Claudio Clemente, direttore dell’Unità Investigazione finanziaria della Banca d’Italia, ha quindi illustrato la preziosa opera di intelligence che Palazzo Koch svolge, all’interno di una rete internazionale, “per intercettare tracce del denaro che ci conduca a chi ha commesso delitti, favorire la cultura dell’antiriciclaggio e far accrescere il livello della legalità del Paese “. Fondamentale l’incrocio dei dati, a partire di quello con l’archivio della Direzione nazionale antimamafia e antiterrosino, che ha portato a raddoppiare dal 2019 al 2020 il numero di operazioni sospette segnalate: “Ora siamo sulle 20.000 circa all’anno, in particolare in Campania, Lombardia e Lazio, il 5,3% delle quali in Emilia-Romagna”, ha spiegato Clemente, illustrando anche i risultati di “una mappatura di 14 milioni di imprese italiane che ci ha portato ad individuarne 150.000 se non mafiose, comunque contigue o in contatto con la criminalità organizzata”. La provincia di Reggio Emilia, con un dato del 3% sul totale di imprese iscritte al Registro, supera la media nazionale del 2,4% e si colloca a livello di Salerno, Trapani e Brescia.
“Forniture di Dpi, finanziamenti garantiti dallo Stato e usura i tre fronti che abbiamo segnalato come sensibili durante la pandemia, fin dall’aprile 2020, mentre ora l’attenzione deve essere posta sui 191,5 miliardi in arrivo con il Pnrr: le pubbliche amministrazioni devono collaborare di più, perché se si inserirà la criminalità organizzata sprecheremo parte di queste fondamentali risorse”, ha concluso.
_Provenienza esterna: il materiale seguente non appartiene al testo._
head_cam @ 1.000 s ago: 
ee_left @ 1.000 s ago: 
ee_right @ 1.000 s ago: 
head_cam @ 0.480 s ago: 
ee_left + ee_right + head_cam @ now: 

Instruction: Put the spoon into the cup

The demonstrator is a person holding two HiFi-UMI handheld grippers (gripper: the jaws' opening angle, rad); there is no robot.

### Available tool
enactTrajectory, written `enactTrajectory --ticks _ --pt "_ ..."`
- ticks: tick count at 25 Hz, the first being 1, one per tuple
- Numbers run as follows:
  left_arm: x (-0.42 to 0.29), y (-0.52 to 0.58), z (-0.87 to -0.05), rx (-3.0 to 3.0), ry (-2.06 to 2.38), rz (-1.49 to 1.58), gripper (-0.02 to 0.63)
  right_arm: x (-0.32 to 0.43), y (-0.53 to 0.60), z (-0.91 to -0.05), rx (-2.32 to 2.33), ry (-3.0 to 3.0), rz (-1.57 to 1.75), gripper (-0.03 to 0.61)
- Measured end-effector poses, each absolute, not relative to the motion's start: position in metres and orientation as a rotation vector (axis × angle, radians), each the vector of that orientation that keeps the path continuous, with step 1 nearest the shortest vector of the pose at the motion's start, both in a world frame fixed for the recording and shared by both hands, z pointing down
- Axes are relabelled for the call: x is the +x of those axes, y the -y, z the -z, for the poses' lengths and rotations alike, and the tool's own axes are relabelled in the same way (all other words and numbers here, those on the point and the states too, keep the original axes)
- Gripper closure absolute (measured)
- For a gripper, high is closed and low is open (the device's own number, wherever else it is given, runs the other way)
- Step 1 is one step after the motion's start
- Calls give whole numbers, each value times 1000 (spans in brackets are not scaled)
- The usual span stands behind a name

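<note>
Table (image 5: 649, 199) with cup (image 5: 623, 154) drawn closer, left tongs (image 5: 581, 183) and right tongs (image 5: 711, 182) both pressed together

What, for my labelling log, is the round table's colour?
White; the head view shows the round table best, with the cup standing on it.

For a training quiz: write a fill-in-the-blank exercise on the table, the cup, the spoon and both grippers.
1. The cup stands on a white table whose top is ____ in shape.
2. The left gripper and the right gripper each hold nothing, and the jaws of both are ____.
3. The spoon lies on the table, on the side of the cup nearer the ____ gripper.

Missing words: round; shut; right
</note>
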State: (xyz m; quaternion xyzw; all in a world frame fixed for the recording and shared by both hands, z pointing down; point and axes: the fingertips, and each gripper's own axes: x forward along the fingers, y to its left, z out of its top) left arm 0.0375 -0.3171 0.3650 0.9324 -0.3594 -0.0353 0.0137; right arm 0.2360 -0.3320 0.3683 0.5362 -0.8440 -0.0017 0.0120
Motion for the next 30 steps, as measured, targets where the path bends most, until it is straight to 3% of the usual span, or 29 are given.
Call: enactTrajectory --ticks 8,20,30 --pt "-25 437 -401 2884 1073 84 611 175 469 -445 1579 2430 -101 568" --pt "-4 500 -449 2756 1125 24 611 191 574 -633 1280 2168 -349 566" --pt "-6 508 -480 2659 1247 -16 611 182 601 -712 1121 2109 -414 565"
“Sono entrambi studi molto interessanti ed utili anche a noi investigatori, perché del Veneto ad esempio si parla poco, ma questa regione rappresenta la nuova frontiera del riciclaggio – il commento di Nicola Gratteri – Sì, è vero, sono venuti a cercarvi loro, ma da imprenditori ingordi a cui la ricchezza non basta mai, i veneti li hanno accolti ed abbracciati: e questo è preoccupante perché significa che in tante zone del Nord etica e morale ce le siamo messe sotto i piedi nel nome del dio denaro…”.
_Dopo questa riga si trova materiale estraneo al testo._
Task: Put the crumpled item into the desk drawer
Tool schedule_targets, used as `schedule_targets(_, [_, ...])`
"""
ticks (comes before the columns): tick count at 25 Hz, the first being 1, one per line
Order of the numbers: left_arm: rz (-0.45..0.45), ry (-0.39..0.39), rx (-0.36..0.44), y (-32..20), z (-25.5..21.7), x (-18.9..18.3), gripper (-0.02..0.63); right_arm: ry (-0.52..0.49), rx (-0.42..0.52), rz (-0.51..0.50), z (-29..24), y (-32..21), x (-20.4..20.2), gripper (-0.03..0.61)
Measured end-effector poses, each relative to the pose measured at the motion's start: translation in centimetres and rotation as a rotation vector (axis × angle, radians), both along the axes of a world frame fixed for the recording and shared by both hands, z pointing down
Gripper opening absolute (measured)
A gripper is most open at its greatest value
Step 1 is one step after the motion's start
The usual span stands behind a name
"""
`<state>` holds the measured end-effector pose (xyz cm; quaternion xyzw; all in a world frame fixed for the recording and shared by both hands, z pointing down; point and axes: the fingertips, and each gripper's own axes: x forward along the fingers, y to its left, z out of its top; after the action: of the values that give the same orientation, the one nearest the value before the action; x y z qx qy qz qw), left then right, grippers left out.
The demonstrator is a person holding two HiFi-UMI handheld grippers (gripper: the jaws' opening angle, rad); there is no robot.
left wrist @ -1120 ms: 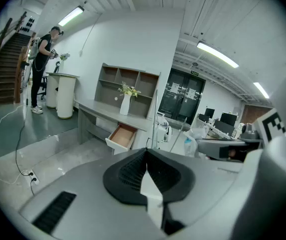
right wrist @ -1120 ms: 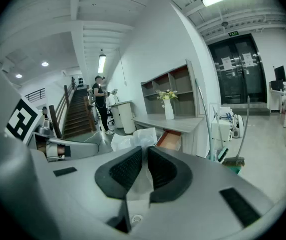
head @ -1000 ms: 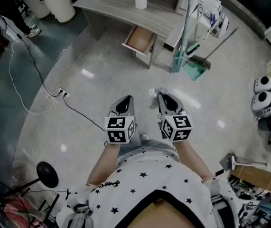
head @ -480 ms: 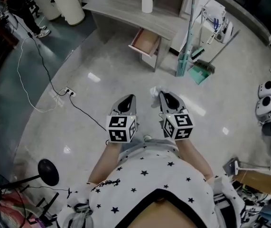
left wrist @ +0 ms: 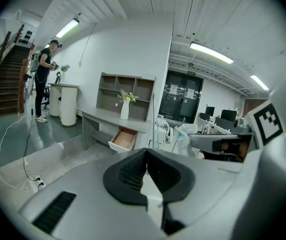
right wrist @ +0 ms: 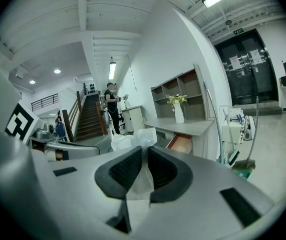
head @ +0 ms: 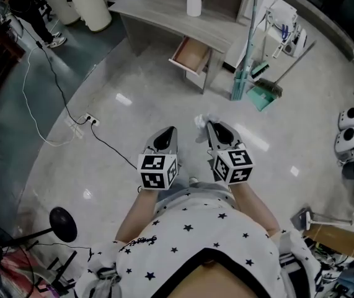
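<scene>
Right gripper pinches the crumpled item, a soft white wad, between its two dark pads, and the wad pokes out past the tips. It is held tight like this so it does not fall while the person carries it over the shiny floor. Left gripper has its jaws pressed together with nothing in them. It is held beside the other one and seems to be kept free, maybe to help at the drawer. The desk drawer is well ahead of both grippers, under the grey desk. It is already pulled out, so the wad can go straight in once the person gets there. A white vase with flowers stands on the desk above it. The cubes on the grippers show black and white squares, not words. A small green sign over the dark doors is too tiny to read, and so is the writing on the person's sleeve.
</scene>
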<state>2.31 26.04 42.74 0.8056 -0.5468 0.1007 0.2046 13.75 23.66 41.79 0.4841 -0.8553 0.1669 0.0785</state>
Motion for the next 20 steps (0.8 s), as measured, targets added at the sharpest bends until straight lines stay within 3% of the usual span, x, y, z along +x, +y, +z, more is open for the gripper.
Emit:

Il procuratore capo di Catanzaro ha quindi sollecitato l’Europa “a darsi una mossa perché le mafie non sono un problema solo italiano e tanti Paesi non si sono ancora dotati di un sistema giudiziario forte o non contrastano con sufficiente energia il riciclaggio, magari perché sotto sotto sono contenti di ricevere fiumi di denaro”. “Nella vicina Austria è estremamente facile riciclare, la Germania è il secondo Paese del mondo per presenza mafiosa, ma non fanno indagini e non hanno nemmeno gli strumenti normativi per contrastare la mafi:, in nome della privacy non possono ad esempio fare registrazioni ambientali”, ha detto Gratteri, incitando i parlamentari europei italiani a proporre norme più stringenti contro il riciclaggio.
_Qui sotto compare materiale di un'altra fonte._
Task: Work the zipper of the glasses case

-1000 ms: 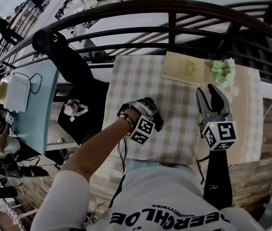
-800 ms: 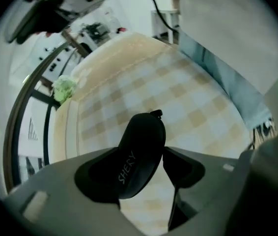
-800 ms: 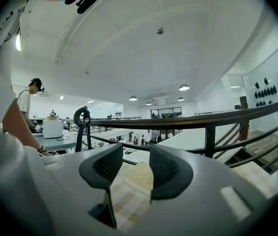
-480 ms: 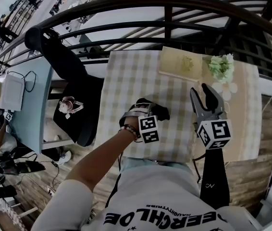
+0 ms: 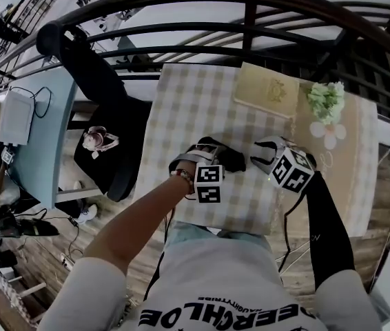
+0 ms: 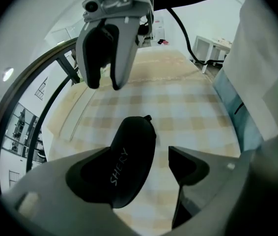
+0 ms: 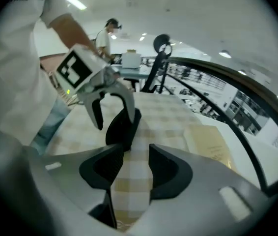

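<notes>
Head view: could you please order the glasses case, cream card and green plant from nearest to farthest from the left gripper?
1. glasses case, between the left gripper's jaws
2. cream card, beyond it, at the back
3. green plant, back right

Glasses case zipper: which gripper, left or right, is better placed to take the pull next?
Right, probably. The left gripper straddles the glasses case, fingers apart, ready to steady it; the zipper pull sits at the far end, facing the open right gripper.
</notes>
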The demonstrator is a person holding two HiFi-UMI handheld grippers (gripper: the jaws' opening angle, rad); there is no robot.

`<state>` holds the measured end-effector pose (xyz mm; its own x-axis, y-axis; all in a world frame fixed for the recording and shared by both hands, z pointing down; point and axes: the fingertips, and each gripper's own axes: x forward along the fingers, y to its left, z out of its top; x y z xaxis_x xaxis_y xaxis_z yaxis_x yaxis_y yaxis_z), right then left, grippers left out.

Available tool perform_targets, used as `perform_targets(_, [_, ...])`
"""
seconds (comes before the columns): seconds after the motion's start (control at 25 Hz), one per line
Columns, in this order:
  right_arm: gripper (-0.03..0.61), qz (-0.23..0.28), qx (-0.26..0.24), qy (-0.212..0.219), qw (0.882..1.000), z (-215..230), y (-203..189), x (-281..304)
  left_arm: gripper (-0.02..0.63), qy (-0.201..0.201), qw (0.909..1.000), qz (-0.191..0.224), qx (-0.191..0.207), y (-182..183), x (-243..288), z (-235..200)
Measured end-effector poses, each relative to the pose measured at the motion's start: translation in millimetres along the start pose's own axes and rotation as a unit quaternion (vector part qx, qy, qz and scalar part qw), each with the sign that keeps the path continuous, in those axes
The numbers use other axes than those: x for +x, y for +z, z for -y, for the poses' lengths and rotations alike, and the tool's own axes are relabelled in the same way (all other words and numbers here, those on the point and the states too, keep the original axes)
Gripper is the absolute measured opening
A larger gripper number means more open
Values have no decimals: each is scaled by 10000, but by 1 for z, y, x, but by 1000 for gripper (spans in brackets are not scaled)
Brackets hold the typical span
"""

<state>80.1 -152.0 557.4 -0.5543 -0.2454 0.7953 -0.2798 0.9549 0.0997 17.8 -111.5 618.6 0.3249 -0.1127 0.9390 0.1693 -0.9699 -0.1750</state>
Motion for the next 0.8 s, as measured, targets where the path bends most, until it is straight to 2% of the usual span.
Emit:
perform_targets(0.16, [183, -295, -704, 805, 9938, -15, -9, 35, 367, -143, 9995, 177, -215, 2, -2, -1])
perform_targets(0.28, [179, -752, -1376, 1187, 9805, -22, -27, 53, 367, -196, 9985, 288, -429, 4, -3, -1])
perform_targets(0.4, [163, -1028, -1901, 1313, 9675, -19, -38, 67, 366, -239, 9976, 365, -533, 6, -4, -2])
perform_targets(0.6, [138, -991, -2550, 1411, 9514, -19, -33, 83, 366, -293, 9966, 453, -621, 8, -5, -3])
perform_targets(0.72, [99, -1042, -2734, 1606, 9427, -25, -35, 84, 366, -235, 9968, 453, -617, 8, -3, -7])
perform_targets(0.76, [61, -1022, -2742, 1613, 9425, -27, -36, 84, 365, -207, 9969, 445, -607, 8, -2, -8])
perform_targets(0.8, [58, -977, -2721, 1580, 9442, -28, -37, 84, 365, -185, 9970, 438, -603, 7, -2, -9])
Rispondendo alle domande degli studenti, il magistrato ha infine definito il suo lavoro “il più bello del mondo, perché non dobbiamo rispondere a nessuno se non alla legge e perché ci permette di migliorare il contesto dei territori in cui operiamo“. “Noi uomini delle istituzioni dobbiamo però essere più presenti, ascoltare di più anche i cittadini, ma soprattutto essere coerenti: la gente va accompagnata, incoraggiata, più che con le parole con i nostri comportamenti”, ha aggiunto, affermando infine che il “problema delle mafie si può risolvere all’80%: serve la volontà politica e alla politica serve coraggio”.